Recorded information:
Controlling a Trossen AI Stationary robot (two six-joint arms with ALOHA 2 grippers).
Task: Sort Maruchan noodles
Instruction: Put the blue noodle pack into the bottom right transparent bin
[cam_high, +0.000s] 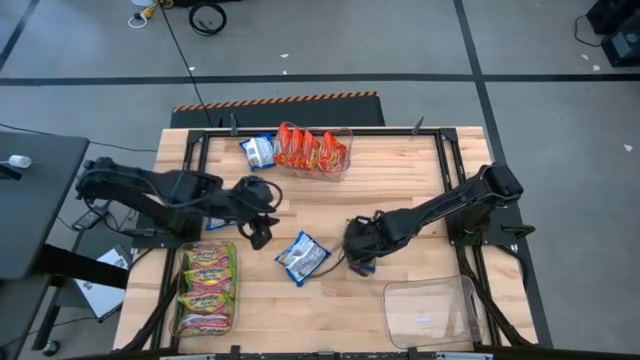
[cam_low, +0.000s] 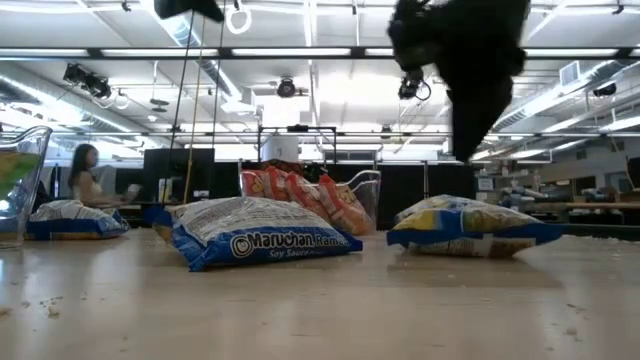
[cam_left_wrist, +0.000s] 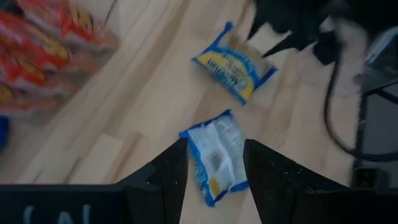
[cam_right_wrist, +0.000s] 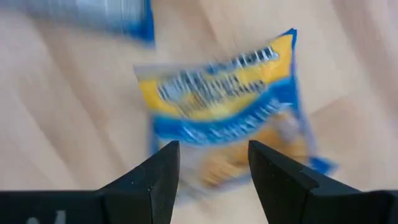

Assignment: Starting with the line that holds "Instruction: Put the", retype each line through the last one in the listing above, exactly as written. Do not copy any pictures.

Solution to the exercise:
Instruction: Put the blue noodle pack into the bottom right transparent bin
[cam_high, +0.000s] 
[cam_low, +0.000s] 
[cam_left_wrist, +0.000s] 
[cam_right_wrist, +0.000s] 

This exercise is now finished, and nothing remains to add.